Which lines of the entries below run from the one holding "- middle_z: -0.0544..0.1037" to the one holding "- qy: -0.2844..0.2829", inclusive? Set down exactly those lines and no others.
══ STUDY MATERIAL ══
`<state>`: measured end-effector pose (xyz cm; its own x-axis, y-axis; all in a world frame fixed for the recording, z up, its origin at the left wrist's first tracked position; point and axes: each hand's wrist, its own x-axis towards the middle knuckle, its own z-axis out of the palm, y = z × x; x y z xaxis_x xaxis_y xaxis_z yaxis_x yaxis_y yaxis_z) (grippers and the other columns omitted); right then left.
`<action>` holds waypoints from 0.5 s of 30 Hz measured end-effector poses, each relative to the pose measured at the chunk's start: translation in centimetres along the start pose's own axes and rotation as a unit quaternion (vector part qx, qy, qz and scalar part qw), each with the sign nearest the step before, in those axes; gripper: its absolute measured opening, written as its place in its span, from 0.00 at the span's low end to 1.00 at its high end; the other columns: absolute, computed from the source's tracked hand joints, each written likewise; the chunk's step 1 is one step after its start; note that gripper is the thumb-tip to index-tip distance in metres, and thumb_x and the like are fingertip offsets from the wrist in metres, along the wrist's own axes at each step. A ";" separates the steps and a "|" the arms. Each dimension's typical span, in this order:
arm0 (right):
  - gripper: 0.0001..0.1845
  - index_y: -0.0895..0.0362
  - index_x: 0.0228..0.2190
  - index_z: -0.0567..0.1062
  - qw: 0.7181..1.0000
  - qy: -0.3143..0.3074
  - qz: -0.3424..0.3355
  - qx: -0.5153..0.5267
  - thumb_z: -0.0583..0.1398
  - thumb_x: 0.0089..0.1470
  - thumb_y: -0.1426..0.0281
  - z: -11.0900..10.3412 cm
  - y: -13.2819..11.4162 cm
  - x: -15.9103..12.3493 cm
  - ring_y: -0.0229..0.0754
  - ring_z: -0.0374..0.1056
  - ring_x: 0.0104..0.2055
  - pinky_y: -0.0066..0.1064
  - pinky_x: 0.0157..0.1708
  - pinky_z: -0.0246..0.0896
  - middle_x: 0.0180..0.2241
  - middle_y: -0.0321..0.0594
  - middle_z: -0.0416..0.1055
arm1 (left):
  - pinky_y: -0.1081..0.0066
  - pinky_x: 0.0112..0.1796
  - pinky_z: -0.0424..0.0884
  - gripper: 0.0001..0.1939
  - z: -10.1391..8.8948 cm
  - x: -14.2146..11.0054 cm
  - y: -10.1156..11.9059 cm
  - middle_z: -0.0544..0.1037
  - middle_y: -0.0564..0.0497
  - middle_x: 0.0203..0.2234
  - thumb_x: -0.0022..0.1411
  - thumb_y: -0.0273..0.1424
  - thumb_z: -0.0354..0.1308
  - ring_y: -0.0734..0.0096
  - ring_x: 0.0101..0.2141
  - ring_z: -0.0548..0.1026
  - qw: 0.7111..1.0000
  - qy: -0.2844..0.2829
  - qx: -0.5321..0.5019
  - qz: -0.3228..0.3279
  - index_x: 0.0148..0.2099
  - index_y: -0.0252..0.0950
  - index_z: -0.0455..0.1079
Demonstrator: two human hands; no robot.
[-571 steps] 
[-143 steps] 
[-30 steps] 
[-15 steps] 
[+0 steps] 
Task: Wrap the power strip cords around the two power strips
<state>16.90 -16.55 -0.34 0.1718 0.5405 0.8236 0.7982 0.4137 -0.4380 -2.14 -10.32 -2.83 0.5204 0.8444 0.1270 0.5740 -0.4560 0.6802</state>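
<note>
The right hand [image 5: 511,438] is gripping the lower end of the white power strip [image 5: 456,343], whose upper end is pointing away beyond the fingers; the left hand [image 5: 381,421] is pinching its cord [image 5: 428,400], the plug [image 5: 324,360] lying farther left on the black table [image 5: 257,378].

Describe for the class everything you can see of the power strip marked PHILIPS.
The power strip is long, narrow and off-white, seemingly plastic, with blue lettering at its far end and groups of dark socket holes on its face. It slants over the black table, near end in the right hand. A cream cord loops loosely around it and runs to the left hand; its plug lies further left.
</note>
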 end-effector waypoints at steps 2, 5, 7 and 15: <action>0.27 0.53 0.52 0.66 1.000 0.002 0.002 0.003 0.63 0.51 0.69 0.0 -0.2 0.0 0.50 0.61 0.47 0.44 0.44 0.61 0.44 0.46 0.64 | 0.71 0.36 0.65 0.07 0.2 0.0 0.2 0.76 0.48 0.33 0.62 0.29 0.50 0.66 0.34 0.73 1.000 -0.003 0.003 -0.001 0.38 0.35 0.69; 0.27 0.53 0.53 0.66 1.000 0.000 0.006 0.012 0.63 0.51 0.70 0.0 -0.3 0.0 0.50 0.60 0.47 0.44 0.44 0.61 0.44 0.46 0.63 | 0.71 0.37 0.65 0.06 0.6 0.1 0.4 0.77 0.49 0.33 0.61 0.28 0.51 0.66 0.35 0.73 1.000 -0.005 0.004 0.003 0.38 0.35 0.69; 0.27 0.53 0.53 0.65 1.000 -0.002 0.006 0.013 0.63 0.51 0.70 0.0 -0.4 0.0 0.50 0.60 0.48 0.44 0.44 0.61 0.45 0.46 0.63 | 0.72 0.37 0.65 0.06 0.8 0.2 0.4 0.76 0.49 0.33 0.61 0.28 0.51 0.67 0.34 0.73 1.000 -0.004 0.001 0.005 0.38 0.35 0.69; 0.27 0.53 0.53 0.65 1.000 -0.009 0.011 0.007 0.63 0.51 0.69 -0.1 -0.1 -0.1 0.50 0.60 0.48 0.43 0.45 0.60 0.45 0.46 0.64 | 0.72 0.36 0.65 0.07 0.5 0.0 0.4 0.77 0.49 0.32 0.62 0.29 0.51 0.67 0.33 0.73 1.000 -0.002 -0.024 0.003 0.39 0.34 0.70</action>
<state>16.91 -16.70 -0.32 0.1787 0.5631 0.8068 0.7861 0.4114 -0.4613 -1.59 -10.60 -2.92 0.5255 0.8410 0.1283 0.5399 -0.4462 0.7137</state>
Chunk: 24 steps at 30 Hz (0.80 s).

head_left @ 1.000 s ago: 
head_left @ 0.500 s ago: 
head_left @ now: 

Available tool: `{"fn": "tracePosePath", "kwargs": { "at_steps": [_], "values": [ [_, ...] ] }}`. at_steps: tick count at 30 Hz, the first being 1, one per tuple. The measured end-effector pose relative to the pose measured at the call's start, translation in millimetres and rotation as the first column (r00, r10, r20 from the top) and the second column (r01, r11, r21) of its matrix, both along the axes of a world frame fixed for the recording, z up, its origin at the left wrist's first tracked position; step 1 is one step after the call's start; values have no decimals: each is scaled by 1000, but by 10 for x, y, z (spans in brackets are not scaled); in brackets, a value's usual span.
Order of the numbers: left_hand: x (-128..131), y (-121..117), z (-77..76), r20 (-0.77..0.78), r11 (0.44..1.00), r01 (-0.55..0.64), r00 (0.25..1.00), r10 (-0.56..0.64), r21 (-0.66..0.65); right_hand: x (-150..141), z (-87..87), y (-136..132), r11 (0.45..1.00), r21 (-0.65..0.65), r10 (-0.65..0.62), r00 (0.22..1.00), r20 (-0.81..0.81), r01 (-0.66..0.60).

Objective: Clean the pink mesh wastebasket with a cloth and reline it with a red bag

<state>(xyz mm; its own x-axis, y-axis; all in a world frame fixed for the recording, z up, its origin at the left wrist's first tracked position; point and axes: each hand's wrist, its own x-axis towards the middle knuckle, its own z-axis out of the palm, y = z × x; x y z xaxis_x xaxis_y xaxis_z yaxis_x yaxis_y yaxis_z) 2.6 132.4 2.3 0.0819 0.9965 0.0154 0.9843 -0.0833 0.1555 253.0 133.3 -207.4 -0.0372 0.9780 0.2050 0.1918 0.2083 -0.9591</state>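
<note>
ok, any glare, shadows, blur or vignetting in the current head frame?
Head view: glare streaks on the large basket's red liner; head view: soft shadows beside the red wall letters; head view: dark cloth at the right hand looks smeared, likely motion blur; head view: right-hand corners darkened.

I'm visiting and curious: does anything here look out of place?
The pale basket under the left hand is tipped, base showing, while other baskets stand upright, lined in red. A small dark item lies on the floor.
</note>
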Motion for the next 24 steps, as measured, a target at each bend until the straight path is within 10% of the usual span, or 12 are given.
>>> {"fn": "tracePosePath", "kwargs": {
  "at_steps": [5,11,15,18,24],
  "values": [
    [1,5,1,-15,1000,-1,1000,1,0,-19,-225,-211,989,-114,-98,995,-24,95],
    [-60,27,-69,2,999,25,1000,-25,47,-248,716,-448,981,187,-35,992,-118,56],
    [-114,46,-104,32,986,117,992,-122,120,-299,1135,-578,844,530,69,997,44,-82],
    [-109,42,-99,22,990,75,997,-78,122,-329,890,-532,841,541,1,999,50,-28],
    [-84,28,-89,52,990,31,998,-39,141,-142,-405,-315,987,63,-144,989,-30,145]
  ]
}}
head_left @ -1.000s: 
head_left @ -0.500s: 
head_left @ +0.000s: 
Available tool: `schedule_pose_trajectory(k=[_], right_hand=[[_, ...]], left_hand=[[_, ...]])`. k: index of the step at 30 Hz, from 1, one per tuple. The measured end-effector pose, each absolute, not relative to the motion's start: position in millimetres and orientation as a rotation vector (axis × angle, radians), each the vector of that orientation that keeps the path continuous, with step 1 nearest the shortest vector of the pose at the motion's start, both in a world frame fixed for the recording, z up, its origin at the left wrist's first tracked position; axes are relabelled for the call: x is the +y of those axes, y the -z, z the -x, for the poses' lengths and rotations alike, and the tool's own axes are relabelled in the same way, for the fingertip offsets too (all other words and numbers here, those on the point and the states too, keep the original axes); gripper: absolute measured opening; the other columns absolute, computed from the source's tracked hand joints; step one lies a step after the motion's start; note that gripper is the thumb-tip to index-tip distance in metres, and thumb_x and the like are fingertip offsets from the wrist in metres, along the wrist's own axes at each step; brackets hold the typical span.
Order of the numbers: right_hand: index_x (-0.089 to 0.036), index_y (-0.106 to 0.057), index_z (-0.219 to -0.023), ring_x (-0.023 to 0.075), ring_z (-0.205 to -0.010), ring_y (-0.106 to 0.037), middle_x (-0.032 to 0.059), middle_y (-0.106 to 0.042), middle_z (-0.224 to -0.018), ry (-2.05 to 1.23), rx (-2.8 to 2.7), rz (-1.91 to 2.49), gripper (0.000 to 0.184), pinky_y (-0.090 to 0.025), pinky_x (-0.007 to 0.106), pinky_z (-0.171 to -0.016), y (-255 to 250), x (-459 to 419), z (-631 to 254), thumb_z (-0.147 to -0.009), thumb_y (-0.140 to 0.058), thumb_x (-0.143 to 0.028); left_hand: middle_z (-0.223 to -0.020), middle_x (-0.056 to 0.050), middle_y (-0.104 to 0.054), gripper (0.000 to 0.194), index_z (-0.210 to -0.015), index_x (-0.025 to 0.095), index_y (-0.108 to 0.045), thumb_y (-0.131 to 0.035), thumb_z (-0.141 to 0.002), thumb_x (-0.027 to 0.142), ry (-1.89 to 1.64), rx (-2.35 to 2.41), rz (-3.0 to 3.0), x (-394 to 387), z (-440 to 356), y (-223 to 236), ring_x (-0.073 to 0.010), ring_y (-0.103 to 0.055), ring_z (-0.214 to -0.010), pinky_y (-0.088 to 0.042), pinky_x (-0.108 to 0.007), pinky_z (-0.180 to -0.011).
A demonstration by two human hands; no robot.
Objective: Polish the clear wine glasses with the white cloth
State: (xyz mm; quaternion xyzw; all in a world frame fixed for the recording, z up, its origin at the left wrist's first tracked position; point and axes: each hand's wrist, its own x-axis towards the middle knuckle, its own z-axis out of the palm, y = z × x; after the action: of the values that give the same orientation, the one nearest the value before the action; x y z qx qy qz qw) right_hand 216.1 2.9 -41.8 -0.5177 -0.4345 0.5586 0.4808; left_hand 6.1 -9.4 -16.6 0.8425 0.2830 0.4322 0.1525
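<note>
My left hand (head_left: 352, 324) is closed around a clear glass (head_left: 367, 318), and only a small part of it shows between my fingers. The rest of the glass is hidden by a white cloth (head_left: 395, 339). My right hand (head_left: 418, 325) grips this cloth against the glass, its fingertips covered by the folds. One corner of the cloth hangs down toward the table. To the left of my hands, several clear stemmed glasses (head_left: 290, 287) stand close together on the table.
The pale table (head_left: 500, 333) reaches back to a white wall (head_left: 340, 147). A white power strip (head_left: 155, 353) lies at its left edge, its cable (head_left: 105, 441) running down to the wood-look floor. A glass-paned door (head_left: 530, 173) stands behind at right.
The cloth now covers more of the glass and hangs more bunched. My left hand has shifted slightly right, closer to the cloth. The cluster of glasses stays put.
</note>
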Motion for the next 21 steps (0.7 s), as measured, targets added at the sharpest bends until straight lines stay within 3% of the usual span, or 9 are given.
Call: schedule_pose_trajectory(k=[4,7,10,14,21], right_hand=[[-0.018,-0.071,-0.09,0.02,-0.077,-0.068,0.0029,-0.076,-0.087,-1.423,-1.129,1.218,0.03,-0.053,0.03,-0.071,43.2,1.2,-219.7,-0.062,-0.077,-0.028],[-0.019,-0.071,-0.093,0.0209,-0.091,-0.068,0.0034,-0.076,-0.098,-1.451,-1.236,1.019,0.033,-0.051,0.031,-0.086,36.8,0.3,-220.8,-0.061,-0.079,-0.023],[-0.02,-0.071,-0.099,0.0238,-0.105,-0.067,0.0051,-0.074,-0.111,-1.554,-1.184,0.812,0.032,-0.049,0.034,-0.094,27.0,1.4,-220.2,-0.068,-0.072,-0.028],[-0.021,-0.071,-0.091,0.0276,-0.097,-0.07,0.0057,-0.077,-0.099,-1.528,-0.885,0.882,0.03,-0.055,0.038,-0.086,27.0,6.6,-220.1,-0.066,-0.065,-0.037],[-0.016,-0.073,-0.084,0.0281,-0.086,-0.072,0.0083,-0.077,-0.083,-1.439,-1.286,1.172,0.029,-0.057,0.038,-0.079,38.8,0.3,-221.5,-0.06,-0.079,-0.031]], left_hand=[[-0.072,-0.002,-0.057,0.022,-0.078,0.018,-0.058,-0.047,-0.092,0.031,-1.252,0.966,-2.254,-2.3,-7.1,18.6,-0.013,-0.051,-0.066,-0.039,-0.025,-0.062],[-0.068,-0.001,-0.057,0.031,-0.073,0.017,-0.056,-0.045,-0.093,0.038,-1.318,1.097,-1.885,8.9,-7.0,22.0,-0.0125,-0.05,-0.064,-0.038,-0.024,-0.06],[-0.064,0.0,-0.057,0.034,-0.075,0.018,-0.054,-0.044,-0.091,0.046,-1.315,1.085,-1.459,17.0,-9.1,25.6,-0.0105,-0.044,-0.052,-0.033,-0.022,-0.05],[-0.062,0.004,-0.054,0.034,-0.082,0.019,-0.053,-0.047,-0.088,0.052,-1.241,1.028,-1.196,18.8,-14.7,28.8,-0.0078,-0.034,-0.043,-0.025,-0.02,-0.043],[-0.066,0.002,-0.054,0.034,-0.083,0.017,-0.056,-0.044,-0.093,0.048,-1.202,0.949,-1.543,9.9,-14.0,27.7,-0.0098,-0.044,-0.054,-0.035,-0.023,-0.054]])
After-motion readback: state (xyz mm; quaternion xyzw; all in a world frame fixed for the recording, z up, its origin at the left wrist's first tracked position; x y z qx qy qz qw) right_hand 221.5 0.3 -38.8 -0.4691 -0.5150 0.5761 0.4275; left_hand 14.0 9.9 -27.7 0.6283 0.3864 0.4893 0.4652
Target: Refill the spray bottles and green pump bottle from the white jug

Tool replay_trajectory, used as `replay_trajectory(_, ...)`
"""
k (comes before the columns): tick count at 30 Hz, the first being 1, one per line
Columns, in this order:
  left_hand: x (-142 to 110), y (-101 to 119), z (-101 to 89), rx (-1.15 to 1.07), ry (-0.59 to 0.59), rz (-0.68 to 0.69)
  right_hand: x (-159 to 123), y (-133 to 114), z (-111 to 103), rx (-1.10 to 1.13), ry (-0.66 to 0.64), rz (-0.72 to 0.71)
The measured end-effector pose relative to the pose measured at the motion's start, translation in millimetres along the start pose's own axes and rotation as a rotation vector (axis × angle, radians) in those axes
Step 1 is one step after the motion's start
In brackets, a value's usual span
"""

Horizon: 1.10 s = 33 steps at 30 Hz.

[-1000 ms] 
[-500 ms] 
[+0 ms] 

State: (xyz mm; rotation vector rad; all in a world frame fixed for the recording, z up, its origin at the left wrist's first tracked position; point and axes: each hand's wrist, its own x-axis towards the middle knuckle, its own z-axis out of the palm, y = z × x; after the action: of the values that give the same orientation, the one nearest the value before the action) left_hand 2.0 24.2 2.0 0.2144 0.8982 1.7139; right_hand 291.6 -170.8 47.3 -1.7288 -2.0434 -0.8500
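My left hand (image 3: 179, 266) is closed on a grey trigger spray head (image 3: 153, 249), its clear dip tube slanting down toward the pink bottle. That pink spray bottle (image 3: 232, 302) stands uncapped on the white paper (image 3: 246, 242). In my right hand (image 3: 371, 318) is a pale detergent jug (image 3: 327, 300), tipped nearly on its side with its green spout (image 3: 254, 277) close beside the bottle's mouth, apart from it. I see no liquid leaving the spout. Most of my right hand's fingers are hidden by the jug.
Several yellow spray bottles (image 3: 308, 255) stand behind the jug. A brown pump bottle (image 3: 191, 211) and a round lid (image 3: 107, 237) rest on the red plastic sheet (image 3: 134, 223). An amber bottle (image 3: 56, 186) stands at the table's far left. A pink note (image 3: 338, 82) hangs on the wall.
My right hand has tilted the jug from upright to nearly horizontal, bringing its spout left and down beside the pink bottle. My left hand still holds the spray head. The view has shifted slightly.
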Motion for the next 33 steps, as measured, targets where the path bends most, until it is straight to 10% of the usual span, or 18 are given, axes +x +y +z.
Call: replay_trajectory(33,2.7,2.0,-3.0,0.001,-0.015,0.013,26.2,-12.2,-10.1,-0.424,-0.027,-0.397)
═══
* [SOLUTION BELOW]:
  - middle_z: -0.0544..0.1037
  - middle_y: -0.0564..0.0497
  - middle_x: 0.0203..0.2234
  - thumb_x: -0.0022..0.1411
  - thumb_y: -0.0273..0.1424
  - thumb_z: -0.0354..0.1308
  - ring_y: -0.0734..0.0096
  - ring_x: 0.0101..0.2141
  - ring_z: -0.0548..0.1026
  - qw: 0.7111..1.0000
  - qy: -0.2844..0.2829

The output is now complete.